Task brief: In the records below, count every line that includes the word "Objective". Provide the total alone.

Working data:
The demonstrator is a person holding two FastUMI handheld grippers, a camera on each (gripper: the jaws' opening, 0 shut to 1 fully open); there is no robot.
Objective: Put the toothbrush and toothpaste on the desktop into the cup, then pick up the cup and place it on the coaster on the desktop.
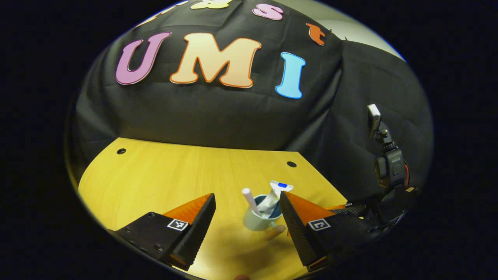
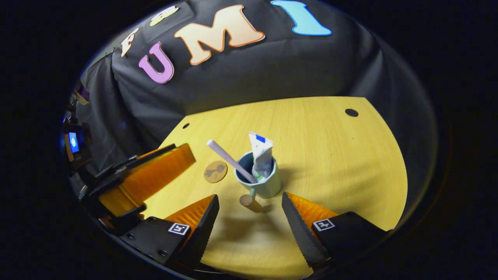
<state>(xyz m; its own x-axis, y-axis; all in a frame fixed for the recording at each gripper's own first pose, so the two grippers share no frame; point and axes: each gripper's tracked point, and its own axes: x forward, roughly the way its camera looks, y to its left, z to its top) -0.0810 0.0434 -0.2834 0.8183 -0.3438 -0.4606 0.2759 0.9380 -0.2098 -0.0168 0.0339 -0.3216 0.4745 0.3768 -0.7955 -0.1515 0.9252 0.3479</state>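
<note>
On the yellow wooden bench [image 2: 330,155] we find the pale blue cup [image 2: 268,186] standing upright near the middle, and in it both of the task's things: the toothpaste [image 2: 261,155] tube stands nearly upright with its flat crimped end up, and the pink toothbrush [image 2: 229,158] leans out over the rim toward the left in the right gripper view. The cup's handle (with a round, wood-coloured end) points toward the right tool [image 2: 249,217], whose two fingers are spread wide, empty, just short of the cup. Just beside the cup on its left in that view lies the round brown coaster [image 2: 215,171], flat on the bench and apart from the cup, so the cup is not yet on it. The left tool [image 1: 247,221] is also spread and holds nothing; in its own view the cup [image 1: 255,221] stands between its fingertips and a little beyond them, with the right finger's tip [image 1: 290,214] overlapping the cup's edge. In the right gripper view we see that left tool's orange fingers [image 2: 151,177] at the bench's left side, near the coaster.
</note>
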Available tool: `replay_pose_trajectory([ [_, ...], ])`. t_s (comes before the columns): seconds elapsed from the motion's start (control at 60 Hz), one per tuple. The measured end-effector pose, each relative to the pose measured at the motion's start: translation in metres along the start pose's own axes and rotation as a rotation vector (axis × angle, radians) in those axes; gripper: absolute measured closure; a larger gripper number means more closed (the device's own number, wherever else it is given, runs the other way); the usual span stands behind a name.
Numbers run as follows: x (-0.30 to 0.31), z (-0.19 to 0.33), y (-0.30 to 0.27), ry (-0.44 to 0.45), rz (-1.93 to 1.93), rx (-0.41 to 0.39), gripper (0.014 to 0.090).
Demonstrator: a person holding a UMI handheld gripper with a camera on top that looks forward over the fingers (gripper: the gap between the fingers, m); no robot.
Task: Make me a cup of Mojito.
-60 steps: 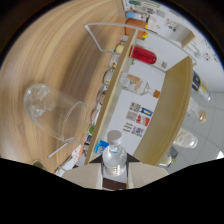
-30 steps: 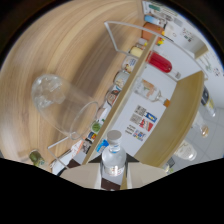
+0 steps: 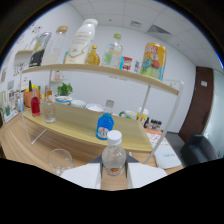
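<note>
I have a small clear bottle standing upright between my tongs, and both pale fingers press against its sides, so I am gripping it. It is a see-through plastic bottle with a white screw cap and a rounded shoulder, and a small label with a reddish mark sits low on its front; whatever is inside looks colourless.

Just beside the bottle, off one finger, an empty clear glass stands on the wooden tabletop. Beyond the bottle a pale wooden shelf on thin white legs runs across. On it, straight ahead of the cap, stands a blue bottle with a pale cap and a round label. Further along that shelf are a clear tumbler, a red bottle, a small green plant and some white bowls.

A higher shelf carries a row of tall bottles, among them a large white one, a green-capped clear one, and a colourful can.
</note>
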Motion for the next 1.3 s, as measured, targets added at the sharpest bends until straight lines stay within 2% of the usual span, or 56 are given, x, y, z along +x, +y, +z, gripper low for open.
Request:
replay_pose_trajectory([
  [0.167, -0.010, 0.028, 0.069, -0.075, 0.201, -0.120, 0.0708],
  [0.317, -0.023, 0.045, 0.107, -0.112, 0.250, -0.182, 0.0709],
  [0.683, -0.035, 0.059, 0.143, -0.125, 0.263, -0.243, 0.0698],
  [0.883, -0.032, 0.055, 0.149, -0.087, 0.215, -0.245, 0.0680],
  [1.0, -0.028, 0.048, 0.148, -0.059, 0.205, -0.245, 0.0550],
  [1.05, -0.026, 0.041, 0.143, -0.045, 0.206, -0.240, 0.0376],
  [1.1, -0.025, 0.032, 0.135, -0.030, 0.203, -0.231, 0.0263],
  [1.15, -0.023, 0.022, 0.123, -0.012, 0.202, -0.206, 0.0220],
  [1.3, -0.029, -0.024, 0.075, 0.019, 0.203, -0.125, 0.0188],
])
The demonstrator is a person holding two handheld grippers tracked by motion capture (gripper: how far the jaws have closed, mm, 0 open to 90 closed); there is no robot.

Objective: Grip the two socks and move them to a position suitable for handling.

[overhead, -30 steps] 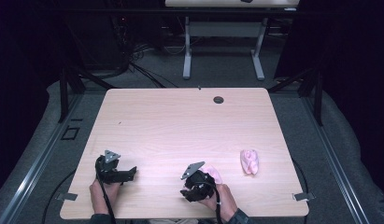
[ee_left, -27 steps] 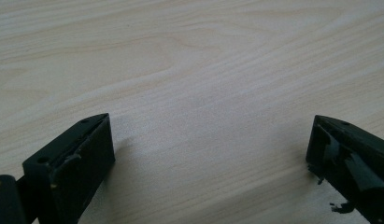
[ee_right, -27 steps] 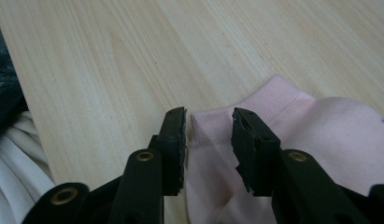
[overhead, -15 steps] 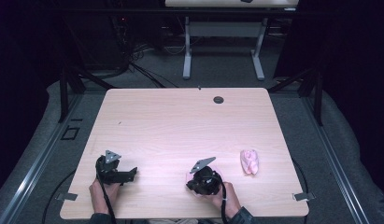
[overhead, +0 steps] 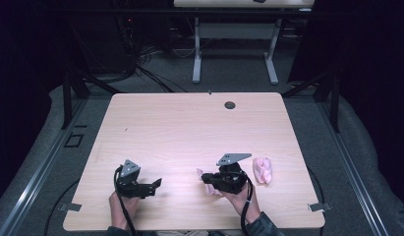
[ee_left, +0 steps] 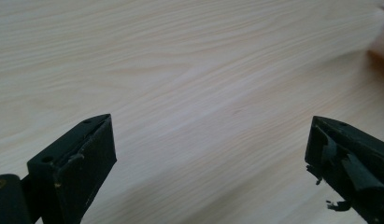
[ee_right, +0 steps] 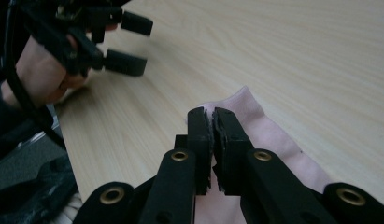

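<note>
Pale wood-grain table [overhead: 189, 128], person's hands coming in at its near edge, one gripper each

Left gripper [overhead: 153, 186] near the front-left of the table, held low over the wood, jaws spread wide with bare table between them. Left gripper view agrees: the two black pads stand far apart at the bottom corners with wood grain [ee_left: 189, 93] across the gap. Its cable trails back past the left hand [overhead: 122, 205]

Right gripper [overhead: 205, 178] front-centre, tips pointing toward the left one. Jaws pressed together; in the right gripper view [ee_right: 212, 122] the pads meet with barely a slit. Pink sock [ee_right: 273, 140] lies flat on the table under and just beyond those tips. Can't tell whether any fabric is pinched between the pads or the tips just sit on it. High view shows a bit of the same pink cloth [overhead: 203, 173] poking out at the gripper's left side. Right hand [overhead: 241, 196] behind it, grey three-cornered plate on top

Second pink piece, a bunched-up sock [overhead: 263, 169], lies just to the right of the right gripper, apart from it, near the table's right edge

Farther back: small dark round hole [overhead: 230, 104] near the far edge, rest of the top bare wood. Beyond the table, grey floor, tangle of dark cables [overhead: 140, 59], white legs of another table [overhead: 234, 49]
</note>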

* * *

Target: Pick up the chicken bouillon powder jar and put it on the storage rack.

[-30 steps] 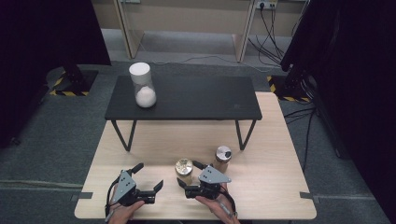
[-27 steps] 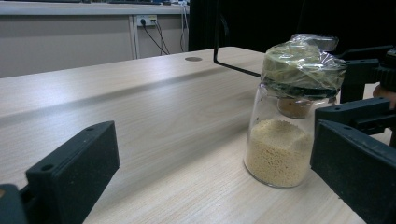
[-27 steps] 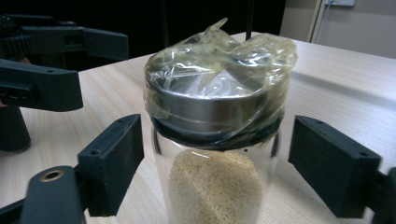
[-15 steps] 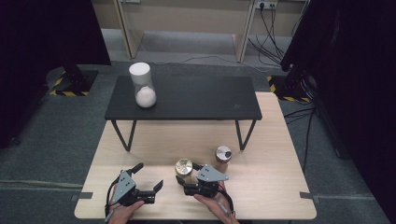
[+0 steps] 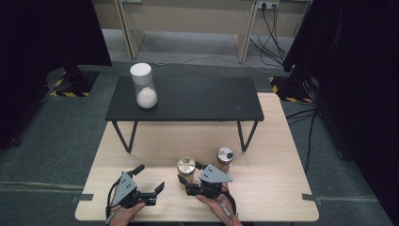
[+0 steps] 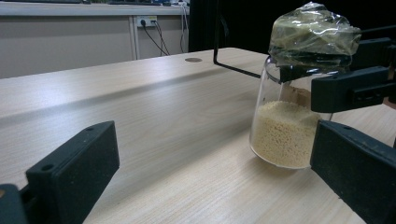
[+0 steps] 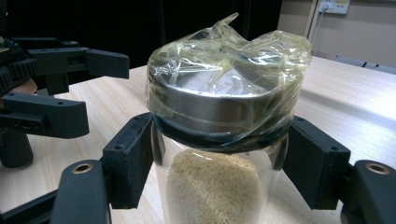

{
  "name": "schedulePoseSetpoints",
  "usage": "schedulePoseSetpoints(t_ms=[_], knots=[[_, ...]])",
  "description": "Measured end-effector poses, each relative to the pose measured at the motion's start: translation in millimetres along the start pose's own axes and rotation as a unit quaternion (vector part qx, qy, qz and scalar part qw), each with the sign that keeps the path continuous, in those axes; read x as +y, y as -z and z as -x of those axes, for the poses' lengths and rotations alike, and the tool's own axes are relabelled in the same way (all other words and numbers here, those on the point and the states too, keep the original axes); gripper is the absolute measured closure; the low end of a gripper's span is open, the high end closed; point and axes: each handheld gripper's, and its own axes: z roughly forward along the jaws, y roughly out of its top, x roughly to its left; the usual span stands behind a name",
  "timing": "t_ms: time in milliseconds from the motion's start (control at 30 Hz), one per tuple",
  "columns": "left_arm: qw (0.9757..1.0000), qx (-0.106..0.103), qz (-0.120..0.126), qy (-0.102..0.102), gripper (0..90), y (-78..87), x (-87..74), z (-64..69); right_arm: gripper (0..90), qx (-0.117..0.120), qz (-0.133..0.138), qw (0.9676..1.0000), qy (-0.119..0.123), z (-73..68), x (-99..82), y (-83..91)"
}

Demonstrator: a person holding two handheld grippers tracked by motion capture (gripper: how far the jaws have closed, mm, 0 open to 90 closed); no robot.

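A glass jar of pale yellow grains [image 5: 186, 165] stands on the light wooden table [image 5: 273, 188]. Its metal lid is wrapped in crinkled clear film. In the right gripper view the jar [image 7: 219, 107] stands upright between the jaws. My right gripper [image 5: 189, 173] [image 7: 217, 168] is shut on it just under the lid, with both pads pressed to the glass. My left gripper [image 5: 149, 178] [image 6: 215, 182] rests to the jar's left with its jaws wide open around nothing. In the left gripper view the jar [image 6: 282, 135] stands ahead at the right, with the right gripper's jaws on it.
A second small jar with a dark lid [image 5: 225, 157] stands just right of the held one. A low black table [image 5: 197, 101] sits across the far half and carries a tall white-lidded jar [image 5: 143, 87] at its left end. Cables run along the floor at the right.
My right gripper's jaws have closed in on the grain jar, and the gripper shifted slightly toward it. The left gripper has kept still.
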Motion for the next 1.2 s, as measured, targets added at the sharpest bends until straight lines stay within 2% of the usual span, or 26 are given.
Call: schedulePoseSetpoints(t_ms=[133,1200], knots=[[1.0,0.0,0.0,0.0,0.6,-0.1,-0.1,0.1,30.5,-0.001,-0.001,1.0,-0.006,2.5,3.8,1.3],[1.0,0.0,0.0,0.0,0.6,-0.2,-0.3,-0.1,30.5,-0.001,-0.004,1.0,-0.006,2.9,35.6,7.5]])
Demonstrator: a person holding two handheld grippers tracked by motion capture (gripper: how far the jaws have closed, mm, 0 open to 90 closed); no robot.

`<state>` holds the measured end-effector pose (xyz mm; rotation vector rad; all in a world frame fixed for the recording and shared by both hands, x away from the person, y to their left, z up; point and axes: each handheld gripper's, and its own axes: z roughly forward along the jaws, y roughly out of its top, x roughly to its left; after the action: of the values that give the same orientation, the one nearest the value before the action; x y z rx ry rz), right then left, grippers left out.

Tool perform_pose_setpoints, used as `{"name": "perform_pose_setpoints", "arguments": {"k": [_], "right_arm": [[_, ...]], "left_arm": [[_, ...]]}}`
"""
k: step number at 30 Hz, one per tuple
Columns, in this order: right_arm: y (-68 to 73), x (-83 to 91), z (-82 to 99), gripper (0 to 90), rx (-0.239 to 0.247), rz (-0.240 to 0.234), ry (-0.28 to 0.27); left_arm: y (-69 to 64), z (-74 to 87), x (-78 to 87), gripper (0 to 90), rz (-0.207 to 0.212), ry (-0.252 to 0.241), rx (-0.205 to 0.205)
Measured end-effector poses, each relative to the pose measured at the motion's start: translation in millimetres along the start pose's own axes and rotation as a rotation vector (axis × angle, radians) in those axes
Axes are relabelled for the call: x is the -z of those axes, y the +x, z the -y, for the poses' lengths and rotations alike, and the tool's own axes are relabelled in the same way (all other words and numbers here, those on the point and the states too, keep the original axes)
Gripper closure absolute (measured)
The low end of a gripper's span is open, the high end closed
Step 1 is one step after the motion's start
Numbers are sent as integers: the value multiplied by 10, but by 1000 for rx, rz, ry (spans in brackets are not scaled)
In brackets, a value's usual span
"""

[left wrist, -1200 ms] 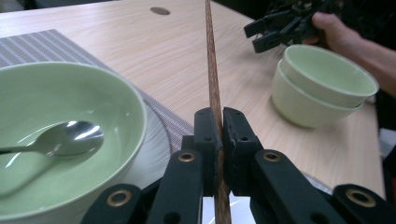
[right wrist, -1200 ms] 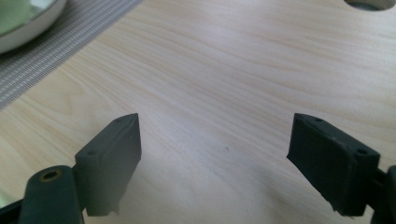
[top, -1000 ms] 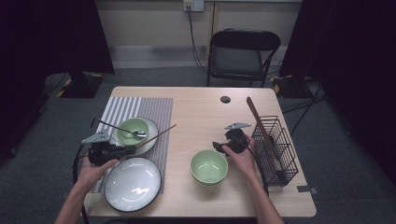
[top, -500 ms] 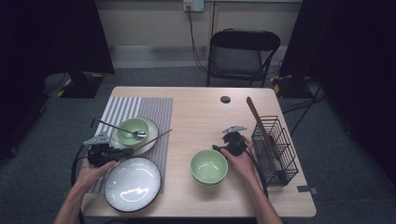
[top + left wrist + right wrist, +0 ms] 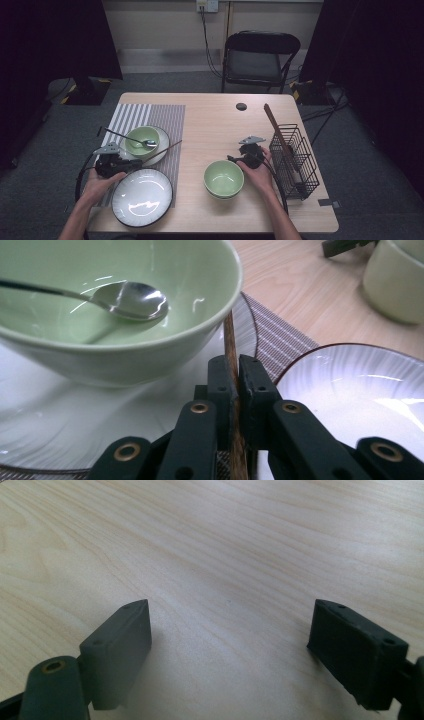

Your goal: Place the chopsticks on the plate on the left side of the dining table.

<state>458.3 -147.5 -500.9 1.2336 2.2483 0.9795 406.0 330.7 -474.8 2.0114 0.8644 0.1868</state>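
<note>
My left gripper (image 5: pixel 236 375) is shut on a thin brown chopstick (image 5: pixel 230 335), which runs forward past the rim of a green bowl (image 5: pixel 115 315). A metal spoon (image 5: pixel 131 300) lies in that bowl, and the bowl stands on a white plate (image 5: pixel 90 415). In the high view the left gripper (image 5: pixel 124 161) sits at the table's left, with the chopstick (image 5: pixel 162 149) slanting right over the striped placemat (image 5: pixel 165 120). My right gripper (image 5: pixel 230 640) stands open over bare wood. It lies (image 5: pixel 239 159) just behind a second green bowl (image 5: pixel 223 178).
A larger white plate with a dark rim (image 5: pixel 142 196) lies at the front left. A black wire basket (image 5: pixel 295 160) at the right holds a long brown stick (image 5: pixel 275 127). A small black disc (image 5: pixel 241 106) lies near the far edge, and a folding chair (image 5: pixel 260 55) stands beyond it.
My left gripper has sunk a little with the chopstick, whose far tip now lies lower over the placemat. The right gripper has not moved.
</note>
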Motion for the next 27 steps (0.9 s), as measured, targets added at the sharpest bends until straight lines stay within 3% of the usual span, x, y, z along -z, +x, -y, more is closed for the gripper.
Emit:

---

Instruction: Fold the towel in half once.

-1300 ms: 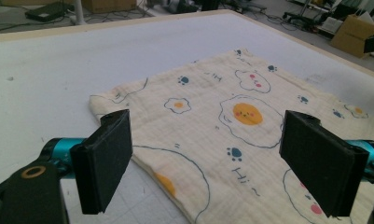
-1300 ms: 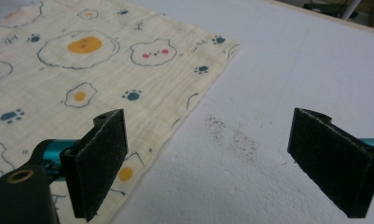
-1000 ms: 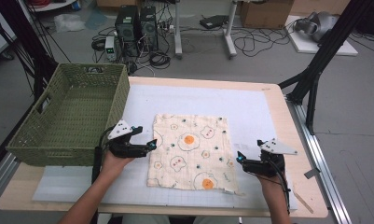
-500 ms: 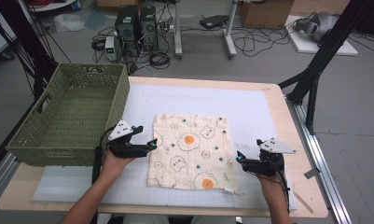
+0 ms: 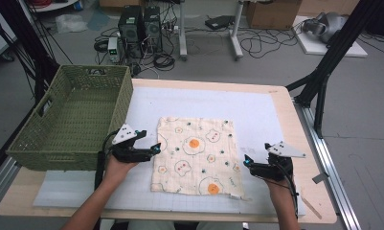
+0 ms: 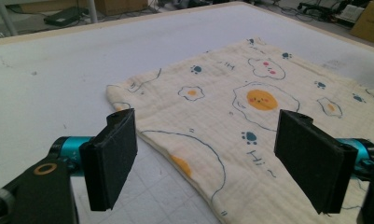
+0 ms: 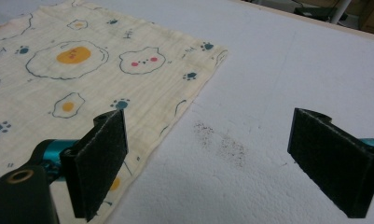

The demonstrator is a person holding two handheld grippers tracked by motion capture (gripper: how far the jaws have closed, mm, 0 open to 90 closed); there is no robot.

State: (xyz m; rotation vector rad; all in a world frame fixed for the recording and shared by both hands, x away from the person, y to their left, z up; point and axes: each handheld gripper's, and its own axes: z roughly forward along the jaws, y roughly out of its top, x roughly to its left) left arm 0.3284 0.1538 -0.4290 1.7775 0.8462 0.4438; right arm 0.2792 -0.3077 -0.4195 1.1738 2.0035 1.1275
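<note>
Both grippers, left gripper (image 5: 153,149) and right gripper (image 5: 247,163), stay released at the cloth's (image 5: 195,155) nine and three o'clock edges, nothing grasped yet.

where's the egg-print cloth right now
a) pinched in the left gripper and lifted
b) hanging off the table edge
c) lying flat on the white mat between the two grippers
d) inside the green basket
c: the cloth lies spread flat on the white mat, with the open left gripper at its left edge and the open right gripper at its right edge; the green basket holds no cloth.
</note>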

Task response: 2